**Activity**
Compute how many lines in the data below hold the word "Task", then report that number with nothing else.

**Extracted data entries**
● ● ●
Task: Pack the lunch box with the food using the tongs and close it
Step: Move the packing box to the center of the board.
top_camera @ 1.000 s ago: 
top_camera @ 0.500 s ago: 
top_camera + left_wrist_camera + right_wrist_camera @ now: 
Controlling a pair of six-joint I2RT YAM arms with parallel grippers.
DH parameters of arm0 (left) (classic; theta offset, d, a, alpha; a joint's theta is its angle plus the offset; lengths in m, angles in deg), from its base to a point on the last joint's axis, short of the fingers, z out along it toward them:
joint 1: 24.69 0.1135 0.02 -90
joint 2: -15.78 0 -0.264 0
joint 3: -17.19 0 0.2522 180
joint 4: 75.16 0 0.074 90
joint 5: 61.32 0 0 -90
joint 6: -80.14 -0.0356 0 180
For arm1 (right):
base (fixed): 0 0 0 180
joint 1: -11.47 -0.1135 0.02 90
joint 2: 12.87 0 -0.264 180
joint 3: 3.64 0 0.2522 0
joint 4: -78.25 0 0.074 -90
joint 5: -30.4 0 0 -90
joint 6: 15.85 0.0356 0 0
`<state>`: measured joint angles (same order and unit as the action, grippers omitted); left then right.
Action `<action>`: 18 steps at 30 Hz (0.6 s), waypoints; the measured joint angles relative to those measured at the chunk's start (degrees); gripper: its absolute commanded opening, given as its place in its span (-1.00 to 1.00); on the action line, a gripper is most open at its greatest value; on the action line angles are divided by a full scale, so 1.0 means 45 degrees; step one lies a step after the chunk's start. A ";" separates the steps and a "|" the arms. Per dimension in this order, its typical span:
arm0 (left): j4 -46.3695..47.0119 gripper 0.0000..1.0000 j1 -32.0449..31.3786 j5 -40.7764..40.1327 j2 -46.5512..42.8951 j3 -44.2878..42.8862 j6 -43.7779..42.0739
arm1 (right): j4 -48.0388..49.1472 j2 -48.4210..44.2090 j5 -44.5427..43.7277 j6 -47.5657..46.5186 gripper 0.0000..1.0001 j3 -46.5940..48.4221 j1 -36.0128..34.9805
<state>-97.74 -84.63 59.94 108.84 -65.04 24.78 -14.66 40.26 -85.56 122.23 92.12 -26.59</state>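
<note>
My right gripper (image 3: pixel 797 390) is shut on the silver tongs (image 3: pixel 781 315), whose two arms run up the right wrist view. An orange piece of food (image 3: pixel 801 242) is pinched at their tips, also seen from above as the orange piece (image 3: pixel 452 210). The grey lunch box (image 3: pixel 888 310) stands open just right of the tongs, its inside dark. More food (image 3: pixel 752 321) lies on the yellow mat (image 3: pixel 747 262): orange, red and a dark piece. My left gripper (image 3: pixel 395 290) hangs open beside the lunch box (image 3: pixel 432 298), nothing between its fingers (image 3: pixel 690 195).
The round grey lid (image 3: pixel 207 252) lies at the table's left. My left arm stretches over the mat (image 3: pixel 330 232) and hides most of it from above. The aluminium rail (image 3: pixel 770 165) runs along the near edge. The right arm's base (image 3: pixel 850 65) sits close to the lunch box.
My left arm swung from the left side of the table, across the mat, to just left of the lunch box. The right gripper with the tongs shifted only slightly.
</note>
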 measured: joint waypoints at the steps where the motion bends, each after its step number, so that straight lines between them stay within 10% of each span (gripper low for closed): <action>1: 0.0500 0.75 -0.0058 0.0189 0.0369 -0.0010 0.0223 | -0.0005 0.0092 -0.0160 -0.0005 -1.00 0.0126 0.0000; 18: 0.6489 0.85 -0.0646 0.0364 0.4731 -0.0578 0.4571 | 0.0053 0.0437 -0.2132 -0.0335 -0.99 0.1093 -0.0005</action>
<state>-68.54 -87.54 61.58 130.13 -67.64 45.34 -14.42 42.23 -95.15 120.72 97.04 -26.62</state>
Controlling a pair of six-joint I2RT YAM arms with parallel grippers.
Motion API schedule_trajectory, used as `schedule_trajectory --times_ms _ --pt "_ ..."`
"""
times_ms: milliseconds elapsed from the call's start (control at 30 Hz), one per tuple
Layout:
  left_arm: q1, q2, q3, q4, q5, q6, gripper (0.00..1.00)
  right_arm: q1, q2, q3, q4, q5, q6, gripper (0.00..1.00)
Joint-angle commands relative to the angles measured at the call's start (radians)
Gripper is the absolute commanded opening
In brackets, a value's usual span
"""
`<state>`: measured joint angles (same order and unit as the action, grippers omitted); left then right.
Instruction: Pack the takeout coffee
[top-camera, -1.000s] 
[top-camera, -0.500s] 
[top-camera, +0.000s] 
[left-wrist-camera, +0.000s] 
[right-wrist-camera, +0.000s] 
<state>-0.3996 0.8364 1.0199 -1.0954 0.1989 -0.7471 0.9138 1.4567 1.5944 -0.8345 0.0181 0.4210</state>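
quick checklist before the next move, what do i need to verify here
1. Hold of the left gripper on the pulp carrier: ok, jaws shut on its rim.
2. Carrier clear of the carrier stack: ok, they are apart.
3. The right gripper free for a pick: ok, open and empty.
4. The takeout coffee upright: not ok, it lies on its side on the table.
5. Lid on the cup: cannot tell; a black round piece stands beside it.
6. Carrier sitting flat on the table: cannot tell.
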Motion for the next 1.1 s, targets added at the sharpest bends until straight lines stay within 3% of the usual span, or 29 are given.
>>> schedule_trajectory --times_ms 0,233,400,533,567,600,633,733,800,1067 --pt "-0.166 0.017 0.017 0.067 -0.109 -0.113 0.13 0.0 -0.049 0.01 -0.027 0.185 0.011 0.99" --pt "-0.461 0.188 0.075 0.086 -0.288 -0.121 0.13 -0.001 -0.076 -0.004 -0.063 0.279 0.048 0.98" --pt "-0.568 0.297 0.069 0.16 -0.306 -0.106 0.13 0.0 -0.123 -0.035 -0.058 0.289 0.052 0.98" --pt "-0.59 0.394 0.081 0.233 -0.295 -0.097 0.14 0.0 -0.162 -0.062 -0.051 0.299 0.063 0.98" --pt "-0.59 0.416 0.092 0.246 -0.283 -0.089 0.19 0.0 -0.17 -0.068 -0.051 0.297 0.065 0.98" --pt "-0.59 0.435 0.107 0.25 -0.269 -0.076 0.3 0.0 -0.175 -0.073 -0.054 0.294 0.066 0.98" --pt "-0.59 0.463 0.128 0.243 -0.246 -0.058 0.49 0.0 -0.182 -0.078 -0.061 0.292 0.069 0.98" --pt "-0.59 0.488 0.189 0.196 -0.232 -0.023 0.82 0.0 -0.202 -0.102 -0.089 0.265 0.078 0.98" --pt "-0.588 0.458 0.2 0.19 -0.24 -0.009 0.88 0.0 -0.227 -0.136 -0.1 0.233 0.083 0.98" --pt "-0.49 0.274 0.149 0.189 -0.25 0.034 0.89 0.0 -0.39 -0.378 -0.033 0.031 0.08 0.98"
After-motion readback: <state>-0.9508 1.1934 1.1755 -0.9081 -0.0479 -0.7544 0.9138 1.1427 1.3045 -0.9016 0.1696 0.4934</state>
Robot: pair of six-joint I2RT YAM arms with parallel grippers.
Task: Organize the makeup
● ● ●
**Output below**
2